The band’s journey begins several years before the release of “Ho Hey.” In 2005, guitarist Wesley Schultz and drummer Jeremiah Fraites began writing songs together and performing in New York City and the surrounding area. In 2010, unable to cut it in the New York music scene, the duo packed up their belongings and headed west. To be precise, Schultz and Fraites relocated to Denver, Colorado.
The first thing they did upon arriving in D-town was put an advertisement in Craigslist for a cello player. It was through this ad that they met Neyla Pekarek. She immediately joined the group and soon the trio was playing gigs all over Denver. The addition of Pekarek did more to Schultz and Fraites’ music than just adding a cello. Pekarek, a classically trained musician, helped “soften” (feminize) the boys’ music. In the process, Pekarek also improved her skills on the piano and mandolin. In 2012, the band added bassist Ben Wahamaki and pianist Stelth Ulvang.
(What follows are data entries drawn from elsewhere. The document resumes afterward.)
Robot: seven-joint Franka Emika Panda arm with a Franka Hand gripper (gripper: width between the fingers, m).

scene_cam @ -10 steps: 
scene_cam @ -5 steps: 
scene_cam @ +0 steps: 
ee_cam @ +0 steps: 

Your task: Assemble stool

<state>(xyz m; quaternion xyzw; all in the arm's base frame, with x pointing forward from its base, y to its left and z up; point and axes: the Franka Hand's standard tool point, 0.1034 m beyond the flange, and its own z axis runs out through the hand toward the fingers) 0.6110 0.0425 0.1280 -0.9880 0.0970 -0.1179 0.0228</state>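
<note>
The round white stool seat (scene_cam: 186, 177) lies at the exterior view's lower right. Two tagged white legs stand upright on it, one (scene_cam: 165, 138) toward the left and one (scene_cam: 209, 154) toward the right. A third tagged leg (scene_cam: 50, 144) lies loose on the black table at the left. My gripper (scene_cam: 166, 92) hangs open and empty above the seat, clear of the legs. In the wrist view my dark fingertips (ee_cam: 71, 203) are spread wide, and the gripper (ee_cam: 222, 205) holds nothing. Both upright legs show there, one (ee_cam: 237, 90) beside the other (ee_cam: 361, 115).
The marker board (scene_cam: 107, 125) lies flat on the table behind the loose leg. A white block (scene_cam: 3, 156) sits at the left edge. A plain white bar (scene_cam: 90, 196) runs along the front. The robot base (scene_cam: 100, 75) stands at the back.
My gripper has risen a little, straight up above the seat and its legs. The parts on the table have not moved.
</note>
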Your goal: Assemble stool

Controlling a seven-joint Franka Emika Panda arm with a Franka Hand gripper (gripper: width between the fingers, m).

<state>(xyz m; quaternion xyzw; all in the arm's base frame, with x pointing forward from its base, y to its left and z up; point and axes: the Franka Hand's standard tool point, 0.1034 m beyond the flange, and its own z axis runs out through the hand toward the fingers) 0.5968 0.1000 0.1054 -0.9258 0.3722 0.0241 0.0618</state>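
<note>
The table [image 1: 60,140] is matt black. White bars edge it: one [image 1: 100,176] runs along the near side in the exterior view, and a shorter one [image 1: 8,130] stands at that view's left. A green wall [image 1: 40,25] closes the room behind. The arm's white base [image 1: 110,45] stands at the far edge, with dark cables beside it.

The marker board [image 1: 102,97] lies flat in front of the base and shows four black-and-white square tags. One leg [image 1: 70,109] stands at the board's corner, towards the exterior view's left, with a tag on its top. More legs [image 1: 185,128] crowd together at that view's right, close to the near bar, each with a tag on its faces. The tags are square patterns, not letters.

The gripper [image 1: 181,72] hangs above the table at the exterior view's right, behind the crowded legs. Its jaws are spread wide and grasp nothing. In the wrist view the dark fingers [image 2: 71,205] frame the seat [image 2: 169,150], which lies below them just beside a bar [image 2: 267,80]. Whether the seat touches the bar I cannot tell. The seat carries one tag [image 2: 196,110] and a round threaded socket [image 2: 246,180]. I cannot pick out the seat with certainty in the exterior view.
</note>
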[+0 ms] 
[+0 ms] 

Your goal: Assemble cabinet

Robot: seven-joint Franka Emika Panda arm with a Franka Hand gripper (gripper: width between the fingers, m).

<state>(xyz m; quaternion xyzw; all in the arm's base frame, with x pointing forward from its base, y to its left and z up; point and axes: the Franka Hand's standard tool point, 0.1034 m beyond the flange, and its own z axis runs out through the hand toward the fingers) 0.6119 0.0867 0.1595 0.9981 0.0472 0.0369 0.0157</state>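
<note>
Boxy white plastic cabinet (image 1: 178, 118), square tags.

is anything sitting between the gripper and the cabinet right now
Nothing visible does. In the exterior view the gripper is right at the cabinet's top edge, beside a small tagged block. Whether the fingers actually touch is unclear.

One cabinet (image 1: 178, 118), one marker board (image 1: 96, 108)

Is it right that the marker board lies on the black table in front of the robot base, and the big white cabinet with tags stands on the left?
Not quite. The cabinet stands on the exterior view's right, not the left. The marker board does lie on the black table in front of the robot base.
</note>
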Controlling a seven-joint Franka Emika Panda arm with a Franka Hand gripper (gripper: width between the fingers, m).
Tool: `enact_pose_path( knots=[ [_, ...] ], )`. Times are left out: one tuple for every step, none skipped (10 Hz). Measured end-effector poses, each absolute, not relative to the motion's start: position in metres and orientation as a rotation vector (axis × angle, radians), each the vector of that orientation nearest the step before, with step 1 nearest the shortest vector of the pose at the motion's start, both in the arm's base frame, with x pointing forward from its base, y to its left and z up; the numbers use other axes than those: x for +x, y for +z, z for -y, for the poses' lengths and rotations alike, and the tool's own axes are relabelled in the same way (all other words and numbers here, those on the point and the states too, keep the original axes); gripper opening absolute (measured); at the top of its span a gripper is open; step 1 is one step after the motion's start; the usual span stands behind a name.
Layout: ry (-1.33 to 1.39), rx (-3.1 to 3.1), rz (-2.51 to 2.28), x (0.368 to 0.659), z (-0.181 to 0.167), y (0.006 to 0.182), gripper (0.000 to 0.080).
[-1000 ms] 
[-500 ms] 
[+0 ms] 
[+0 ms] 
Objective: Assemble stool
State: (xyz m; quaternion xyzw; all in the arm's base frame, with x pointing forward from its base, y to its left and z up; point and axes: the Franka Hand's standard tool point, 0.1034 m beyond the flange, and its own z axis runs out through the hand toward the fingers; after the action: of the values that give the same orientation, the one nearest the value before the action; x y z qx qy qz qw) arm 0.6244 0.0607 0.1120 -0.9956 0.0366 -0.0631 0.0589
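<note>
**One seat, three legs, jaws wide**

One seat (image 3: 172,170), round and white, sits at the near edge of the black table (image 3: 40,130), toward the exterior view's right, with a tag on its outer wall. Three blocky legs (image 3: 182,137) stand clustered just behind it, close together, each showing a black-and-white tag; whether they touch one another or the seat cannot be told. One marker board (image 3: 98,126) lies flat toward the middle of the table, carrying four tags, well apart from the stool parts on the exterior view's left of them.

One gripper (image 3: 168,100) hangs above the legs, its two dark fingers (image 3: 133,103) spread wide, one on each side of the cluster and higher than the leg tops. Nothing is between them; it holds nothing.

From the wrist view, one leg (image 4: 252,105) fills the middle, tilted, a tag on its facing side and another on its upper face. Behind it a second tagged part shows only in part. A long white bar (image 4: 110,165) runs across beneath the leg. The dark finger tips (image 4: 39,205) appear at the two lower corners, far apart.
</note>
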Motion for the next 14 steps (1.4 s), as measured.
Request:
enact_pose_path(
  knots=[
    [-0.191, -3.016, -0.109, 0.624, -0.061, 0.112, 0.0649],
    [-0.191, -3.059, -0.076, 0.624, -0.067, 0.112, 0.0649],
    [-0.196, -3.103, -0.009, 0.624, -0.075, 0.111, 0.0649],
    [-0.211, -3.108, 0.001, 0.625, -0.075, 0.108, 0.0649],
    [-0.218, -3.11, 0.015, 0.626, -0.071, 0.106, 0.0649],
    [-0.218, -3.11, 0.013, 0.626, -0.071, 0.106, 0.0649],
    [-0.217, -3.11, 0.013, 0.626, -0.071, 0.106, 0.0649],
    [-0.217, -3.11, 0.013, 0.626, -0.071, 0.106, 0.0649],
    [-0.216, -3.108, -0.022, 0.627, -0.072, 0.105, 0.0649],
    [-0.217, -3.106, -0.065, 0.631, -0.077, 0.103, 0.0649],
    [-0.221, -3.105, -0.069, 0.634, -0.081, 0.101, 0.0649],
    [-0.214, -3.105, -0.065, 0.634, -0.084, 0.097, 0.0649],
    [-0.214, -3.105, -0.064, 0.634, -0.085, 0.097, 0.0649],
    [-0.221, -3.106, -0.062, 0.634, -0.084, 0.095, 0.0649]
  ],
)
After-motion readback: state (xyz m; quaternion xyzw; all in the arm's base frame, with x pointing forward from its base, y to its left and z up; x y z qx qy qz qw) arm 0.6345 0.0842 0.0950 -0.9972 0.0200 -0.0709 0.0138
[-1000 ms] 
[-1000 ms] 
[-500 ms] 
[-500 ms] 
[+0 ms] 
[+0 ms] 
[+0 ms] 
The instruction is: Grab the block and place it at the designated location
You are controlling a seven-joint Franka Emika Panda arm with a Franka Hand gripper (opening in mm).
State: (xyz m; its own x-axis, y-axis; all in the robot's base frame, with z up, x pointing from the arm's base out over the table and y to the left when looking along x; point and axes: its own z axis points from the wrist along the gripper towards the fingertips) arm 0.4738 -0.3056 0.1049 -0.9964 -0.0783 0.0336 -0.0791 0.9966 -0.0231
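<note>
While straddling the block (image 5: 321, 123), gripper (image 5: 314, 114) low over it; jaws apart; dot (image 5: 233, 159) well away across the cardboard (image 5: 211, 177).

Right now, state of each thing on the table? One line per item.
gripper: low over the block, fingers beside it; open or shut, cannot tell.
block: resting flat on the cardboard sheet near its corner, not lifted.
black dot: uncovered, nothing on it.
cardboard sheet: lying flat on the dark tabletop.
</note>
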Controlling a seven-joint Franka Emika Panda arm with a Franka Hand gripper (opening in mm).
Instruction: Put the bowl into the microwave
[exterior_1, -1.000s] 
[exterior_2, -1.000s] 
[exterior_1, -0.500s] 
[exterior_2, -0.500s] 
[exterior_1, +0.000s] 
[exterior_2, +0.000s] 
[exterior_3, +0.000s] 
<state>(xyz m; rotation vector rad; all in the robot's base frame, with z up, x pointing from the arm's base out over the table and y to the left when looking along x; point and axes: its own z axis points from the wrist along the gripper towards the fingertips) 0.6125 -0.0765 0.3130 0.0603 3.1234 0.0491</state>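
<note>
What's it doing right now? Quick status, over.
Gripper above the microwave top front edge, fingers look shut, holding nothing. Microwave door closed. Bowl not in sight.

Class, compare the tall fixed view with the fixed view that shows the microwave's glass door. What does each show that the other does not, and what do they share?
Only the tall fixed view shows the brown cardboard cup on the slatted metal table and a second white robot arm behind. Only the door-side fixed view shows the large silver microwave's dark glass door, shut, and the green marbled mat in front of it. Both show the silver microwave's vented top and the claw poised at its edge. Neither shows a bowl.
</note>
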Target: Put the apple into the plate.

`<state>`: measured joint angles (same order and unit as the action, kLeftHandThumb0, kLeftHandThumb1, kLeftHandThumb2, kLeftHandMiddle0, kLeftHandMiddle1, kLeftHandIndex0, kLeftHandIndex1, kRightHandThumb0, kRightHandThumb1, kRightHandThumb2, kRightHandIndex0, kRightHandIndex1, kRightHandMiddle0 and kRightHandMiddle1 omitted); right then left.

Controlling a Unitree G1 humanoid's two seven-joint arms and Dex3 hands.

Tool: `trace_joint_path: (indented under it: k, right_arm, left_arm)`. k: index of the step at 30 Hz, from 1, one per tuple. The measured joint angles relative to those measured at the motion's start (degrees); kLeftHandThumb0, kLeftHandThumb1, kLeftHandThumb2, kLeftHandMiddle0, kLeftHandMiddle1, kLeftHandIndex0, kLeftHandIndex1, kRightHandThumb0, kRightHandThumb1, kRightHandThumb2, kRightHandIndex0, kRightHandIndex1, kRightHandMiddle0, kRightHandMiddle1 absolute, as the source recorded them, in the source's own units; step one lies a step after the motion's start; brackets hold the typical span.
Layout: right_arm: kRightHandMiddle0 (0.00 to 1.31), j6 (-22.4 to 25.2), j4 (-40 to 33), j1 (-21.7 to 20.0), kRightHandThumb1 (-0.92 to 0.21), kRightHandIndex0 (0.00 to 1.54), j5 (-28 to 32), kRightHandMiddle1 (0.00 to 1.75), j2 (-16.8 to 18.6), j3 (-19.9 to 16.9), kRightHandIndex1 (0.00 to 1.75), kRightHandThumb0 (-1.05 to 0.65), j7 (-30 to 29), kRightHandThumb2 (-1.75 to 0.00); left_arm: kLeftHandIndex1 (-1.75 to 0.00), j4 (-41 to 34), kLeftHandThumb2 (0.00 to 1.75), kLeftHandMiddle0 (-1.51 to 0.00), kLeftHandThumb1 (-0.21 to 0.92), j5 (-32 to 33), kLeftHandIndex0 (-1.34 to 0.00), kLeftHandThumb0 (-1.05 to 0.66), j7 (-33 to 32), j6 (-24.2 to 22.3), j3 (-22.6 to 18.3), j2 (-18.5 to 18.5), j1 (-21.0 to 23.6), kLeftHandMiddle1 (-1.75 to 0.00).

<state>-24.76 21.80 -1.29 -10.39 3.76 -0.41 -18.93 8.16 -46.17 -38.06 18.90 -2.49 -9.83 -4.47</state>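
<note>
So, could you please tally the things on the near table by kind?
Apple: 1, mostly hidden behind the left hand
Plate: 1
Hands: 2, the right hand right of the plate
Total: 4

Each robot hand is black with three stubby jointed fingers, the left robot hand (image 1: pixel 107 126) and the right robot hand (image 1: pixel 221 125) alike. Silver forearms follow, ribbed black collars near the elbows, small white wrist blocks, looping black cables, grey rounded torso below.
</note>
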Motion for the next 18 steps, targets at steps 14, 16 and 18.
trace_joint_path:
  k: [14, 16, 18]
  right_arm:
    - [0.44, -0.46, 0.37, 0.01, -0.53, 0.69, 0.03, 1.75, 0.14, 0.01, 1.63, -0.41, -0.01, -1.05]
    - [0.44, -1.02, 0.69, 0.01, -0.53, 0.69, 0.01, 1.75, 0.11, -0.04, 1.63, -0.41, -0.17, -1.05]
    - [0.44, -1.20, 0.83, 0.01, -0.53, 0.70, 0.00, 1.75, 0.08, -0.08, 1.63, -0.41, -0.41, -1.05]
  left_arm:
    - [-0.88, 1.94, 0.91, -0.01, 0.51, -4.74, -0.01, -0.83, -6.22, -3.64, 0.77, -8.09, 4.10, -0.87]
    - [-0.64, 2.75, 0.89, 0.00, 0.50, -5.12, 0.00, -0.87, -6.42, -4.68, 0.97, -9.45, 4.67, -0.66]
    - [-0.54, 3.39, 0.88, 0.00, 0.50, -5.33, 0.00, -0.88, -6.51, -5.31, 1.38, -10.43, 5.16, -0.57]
The Lumineers were discovered in 2011 when talent agents saw them singing “Ho Hey” on YouTube. The band released their first album in April of 2012. Their self-titled opus peaked at number two on the Billboard 200 and was certified Platinum in mid-February of 2013. It also earned them two Grammy awards—one for Best New Artist and another for Best Americana Album. In late 2012 and throughout most of 2013, Lumineers concerts were held all over North America, UK, Europe, and Australia. Even though they played mostly small venues, Lumineers tickets sold out just about everywhere and did so very quickly.
The band received it name long before its retreat to Colorado. Playing in New Jersey one night, they were incorrectly introduced as “The Lumineers.” The “real” Lumineers were scheduled to perform the following week. Despite the confusion, Schultz and Fraites kept the name.